И цыпушка от души соглашалась с мнением своего супруга.
* * *Девочку окрестили и назвали Марьей. Кажется, незачем говорить о том, что росла она в холе, в тепле да в довольстве, что ей все в глаза глядели и наглядеться не могли.
Ежегодно у ворот колтовского домика останавливалась генеральская карета, что на целый день подавало тему для соседских разговоров: генеральша привозила условную плату за воспитание, брала расписку и проведывала девочку. Каждый раз она оставалась не более десяти минут, и несмотря на то, что Пелагея Васильевна, как угорелая, начинала метаться из комнаты в кухню и из кухни в комнату, торопясь приготовить кофе для дорогой гостьи, — дорогая гостья ни разу не соблаговолила отведать его под кровлей Пелагеи Васильевны.
— Что ж это такое, попчик мой, — с неудовольствием замечала Пелагея Васильевна по уезде генеральши, — никогда-то моего угощения принять не хочет, словно брезгует… Уж право, мне это не по сердцу… У покойницы матушки (царство небесное!) примета была, коли уж от радушного хлеба-соли человек отказывается — недобрый он, значит, человек…
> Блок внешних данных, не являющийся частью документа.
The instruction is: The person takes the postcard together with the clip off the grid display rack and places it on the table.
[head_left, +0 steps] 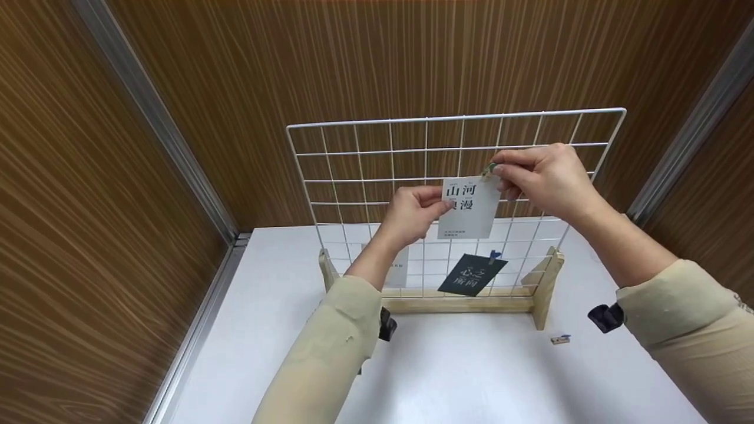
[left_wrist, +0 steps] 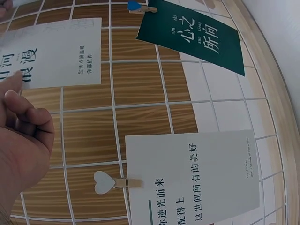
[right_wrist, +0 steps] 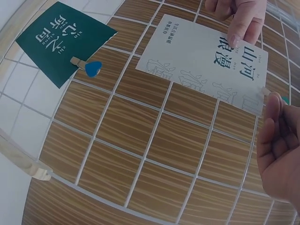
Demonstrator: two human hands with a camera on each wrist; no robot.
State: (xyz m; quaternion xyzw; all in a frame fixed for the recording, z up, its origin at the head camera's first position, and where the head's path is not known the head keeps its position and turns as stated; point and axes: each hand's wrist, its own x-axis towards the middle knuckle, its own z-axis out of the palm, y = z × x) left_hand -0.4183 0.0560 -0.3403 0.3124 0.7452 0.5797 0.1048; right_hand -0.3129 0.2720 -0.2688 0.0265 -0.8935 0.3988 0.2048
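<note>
A white card (head_left: 469, 221) with large dark characters lies against the white wire grid (head_left: 427, 119). My left hand (head_left: 411, 215) pinches its left edge, thumb on the printed front. At the card's top right corner my right hand (head_left: 545, 175) pinches a small wooden clothespin (head_left: 488, 171) with a green decoration. The right wrist view shows that clothespin (right_wrist: 266, 91) at the card's corner, by the thumb and fingertips. Lower on the grid a dark green card (left_wrist: 194, 35) hangs tilted from a clothespin with a blue heart (right_wrist: 93, 69).
Another white card (left_wrist: 197, 178) hangs lower left, held by a clothespin with a white heart (left_wrist: 104, 182). The grid stands in a wooden base (head_left: 459, 304) on a white table (head_left: 459, 377). One loose clothespin (head_left: 560, 340) lies right of the base. Wood-grain panels (head_left: 377, 59) rise behind.
</note>
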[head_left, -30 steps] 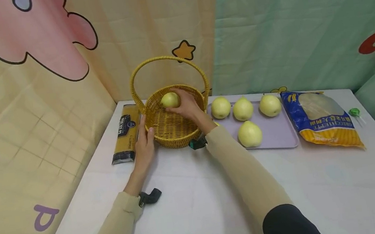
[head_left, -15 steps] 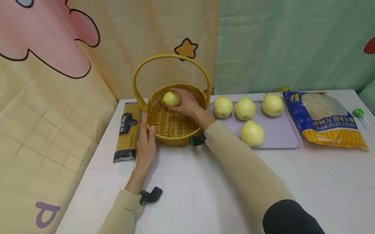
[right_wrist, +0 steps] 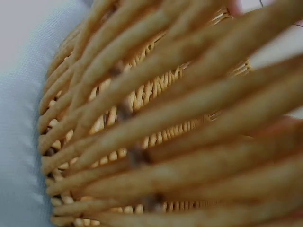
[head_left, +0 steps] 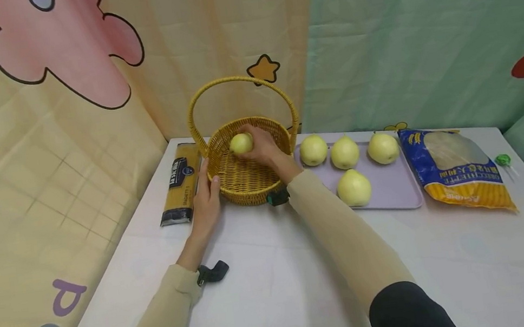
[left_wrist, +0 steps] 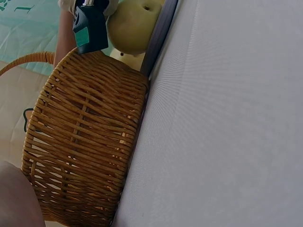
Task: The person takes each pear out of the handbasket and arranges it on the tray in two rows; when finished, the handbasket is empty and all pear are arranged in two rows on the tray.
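Note:
In the head view my right hand [head_left: 259, 144] reaches into a yellow wicker basket [head_left: 252, 196] and grips a pale yellow-green pear [head_left: 241, 143] near the inner back wall. My left hand [head_left: 205, 200] lies against the left side of the basket, fingers straight along the outside and thumb at the front rim. The left wrist view shows the woven outer wall of the basket [left_wrist: 85, 137], with part of my left hand [left_wrist: 19, 198] at the lower left. Close weave of the basket [right_wrist: 165, 132] fills most of the right wrist view, which hides the pear.
A lilac tray [head_left: 393, 191] with several pears [head_left: 354, 188] stands right of the basket. Beyond it lie a blue and orange pasta bag [head_left: 459, 169] and a green lollipop [head_left: 502, 160]. A spaghetti pack [head_left: 181, 184] lies left of the basket. Printed curtains hang behind the white table [head_left: 268, 293].
My right hand has lowered the pear slightly inside the basket. My left hand stays at the basket's side. The head view has shifted a little, moving everything slightly right in it.

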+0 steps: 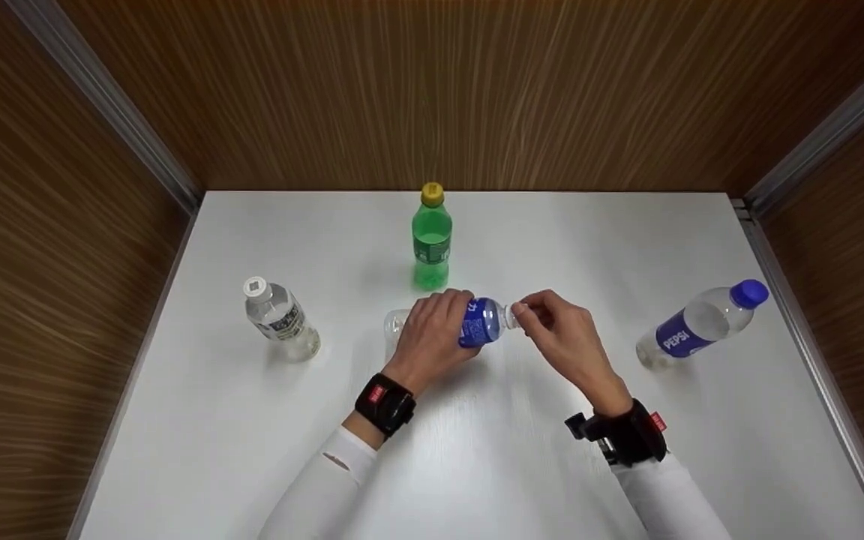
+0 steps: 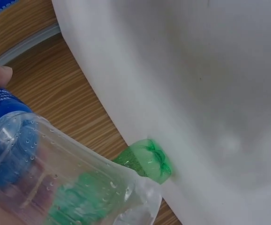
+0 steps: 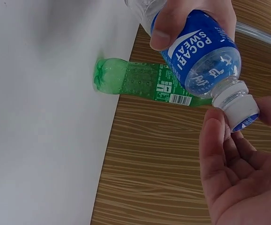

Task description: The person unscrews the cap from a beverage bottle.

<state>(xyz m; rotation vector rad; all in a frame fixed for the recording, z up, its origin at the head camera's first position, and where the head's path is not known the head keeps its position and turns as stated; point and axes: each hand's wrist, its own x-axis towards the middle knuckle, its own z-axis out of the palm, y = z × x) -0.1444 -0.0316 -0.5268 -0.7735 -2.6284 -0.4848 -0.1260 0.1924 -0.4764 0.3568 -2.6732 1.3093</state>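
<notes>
From afar I see the left hand [image 1: 436, 331] curled around the blue-labelled bottle [image 1: 481, 324], held sideways with its neck toward the right hand [image 1: 568, 339], whose fingertips pinch the white cap [image 3: 241, 112]. On the tabletop [image 1: 211, 435], a green bottle [image 1: 432, 240] stands just beyond the left hand, a clear bottle [image 1: 284, 321] leftward, a Pepsi bottle [image 1: 691, 330] rightward.

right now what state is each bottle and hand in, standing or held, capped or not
Pocari Sweat bottle: held sideways, white cap on, tightness unclear
Green bottle: upright, capped
Clear white-capped bottle: upright, capped
Pepsi bottle: upright, capped
Left hand: gripping the Pocari Sweat bottle
Right hand: pinching the white cap
</notes>
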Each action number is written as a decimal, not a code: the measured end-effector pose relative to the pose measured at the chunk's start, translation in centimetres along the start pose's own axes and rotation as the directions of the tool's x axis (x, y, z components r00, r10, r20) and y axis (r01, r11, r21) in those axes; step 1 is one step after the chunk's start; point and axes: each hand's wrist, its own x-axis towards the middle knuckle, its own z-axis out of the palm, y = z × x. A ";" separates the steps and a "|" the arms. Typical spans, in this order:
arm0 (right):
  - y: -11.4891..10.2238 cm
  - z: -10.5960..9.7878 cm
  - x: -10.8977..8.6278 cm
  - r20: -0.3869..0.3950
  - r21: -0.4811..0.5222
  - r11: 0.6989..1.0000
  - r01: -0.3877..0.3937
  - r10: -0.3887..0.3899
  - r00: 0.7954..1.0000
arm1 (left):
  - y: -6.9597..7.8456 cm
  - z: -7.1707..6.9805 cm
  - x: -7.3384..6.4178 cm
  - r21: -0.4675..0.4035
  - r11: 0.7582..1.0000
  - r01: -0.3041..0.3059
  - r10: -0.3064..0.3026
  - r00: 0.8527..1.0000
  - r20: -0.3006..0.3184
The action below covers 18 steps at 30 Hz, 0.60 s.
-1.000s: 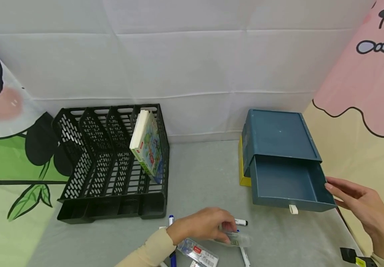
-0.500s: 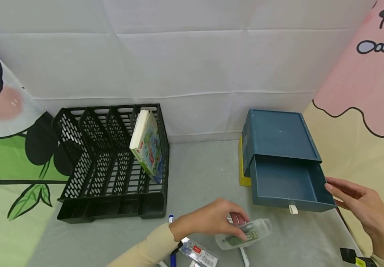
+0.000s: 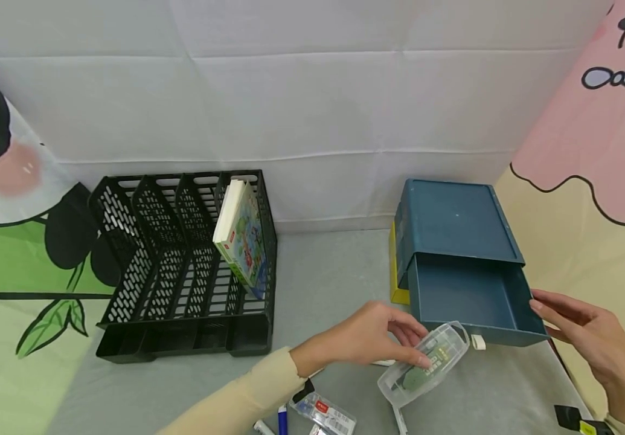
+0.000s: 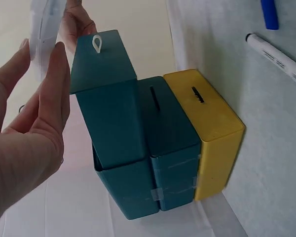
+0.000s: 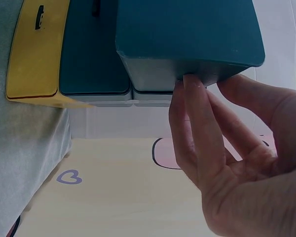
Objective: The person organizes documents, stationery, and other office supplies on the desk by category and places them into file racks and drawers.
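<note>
Left hand (image 3: 372, 335): fingers were clamped on clear case (image 3: 430, 374)
Clear case: was held above counter (image 3: 334, 272), just before drawer (image 3: 470, 296); green item showed inside
Right hand (image 3: 595, 341): fingers touched drawer's side wall; gripping or not, couldn't tell
Drawer: stuck out of blue unit (image 3: 459, 217)
Black rack (image 3: 182, 339): stood left, book (image 3: 247, 241) tilted inside
Near left sleeve (image 3: 252, 386): blue marker (image 3: 282, 421), clear pack (image 3: 327, 415) lay
</note>
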 end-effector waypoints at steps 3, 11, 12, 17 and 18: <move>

— Ну, глупел вы эдакой! — миролюбиво ответствует Петр Семенович, торопясь потушить восстающие в сердце супруги сомнения, хотя сам вполне чувствует то же. — Не видала она, что ль, нашего кофею! У нее — чу, такой, какого мы с тобой и отродясь не пивали, у нее — мокка аравийская, а у нас — цикорий… А все ж она доброе дело нам сделала, что девчонку-то отдала: жизнь-то ведь скрасила.